Twenty members of the Society and guests met Baroness Hale of Richmond at the Cercle Münster for Lunch on Tuesday 21 November. Baroness Hale, who served as the first female President of the UK Supreme Court from 2017 until her retirement in 2020, is an alumna of Girton College, Cambridge and is currently the Visitor to Girton College. In September 2019 she received considerable public attention when she delivered the unanimous ruling of all eleven judges of the Supreme Court which found that the prorogation of Parliament by Prime Minister Boris Johnson during the Brexit process was unlawful, terminating the suspension of Parliament. When she delivered the ruling, she wore a striking spider brooch which led the media to call her “Spider Woman” – and which became the title of her remarkable and highly recommended autobiography shortly thereafter. For our lunch she wore another of her many beautiful insect brooches.
Baroness Hale was invited by the British-Luxembourg Society to deliver the 2023 Sir Winston Churchill Memorial Lecture on Monday 20 November on the subject of Judicial Independence and its Enemies before an audience of some 250 people at St George’s School.

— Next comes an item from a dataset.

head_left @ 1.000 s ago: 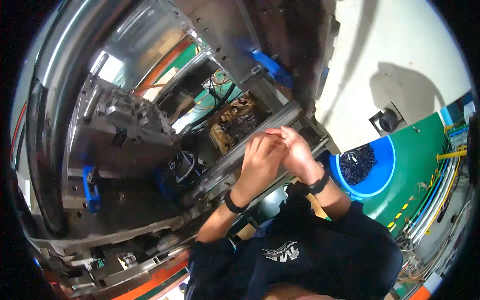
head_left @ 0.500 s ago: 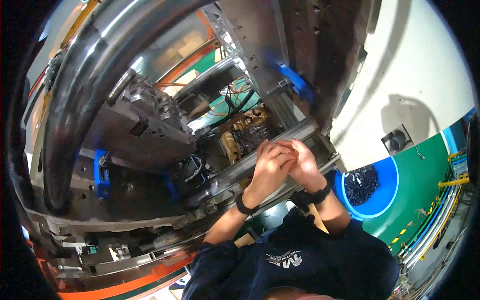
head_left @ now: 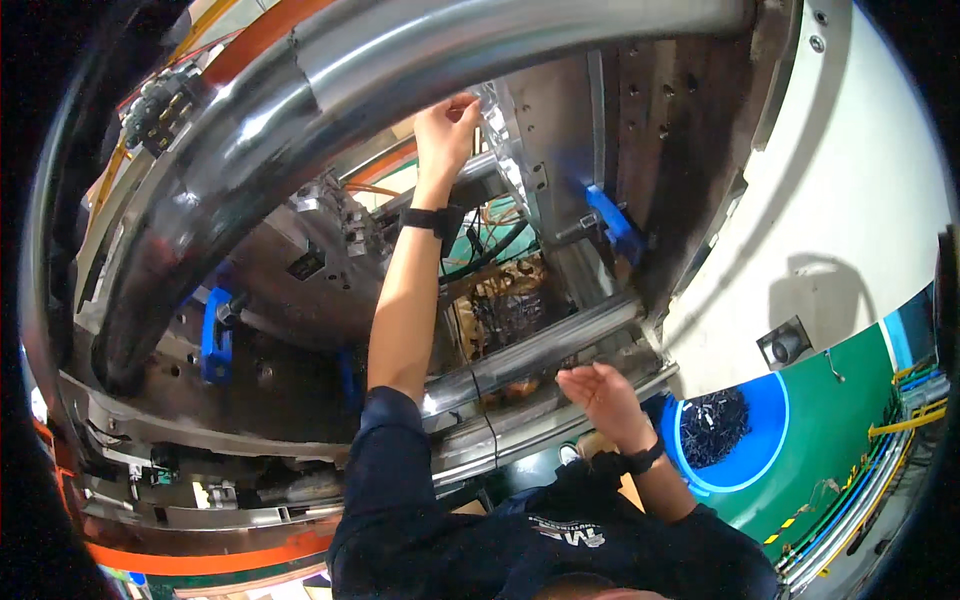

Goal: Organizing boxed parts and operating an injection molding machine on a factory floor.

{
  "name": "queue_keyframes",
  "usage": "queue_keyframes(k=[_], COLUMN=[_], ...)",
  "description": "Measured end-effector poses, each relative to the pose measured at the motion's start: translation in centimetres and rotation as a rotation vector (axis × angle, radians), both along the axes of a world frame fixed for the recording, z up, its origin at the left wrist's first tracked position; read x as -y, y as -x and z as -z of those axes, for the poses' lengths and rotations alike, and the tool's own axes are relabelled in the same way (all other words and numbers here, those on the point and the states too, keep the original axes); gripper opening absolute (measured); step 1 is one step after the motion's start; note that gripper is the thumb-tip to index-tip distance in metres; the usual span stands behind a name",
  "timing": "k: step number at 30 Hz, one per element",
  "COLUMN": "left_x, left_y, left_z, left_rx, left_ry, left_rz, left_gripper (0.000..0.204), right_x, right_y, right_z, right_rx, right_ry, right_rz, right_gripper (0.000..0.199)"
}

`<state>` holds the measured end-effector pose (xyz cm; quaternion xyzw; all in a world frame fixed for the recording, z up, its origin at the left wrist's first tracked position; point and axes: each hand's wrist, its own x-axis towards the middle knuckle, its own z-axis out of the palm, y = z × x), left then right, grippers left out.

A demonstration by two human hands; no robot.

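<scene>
My left hand (head_left: 446, 138) is stretched far forward, beside the shiny metal mold face (head_left: 508, 150) on the right half of the machine. Its fingers are bent and pinched together; whatever they hold, if anything, is too small to make out. Nearer to me, my right hand (head_left: 606, 402) is raised beside a thick steel bar (head_left: 545, 350), its fingers extended and slightly cupped. No object shows in it. Each wrist has a black band. Across from the mold face stands the other mold half (head_left: 340, 225), partly hidden by my left forearm.
A large curved-looking steel bar (head_left: 400, 60) crosses above the work area. Blue clamps (head_left: 216, 338) sit on the plates. Below the opening is a brown-and-black heap (head_left: 510, 305). At right stand a white machine panel (head_left: 800, 200) and a blue bucket (head_left: 778, 440) of small black pieces.
My hands were together over the steel bar; now they are apart. The left has reached far forward to the mold face, while the right has lowered slightly. The view has shifted a little.
</scene>
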<state>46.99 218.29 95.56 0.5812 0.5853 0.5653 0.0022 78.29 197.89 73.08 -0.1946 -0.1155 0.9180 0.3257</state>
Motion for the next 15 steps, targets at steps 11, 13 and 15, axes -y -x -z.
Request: queue_keyframes(k=[11,13,15], left_x=[-3.3,-2.9,-2.7], left_y=[0.0,-0.5,-1.2], left_z=[0.3,0.4,0.8], left_rx=[-0.179,-0.181,-0.192], left_ry=[-0.071,-0.093,-0.142], left_rz=[-0.135,-0.133,-0.136], left_gripper=[0.017,0.017,0.018], right_x=[1.4,1.3,1.1], right_y=[-2.3,-2.4,-2.4], right_z=[1.7,1.6,1.8], right_rx=[0.172,0.177,0.163], right_ry=[0.035,0.026,0.009], right_rz=[-0.086,-0.088,-0.082], right_gripper=[0.038,0.038,0.038])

She gave sensitively and with humour a powerful and very well received speech, highlighting a number of worrying occasions in recent years when attacks were made on judicial decisions by some members of the executive and parts of the media. Under-resourcing the judicial system and the growing backlog of cases in the courts also undermine the rule of law. She highlighted the essential importance of the independence of the judiciary in successful democratic societies, and the necessity for vigilance in defending it.
The Society was able to take advantage of Baroness Hale’s presence in Luxembourg to invite her for lunch before she returned to the UK. In the elegant surroundings of the Cercle Münster we enjoyed a relaxed and convivial meal. We explained to her the various activities of the Society, and she gave us a short entertaining address recalling her own period many years ago as an undergraduate at Girton, and how the experience had moulded her and transformed her career. Her role as Visitor to Girton – she suceeded the Queen Mother in that role – enables her to maintain close links with Cambridge and to see the enormous progress that has been made in increasing diversity and equality in the University. The decisions from the early 1970s onwards by all but two of the colleges to admit both men and women were a major step in achieving this.
This event was a delightful way to round off Baroness Hale’s visit to Luxembourg, and will be remembered for a long time by those members of the Society who attended. Thanks are due to Louise Benjamin, a fellow Girtonian, for organising Baroness Hale’s visit to Luxembourg for the Sir Winston Churchill Memorial Lecture and for arranging for her to meet us for lunch. Thanks are also due to Sir Nicholas and Sally Forwood, members of the Society with whom Baroness Hale stayed during her visit.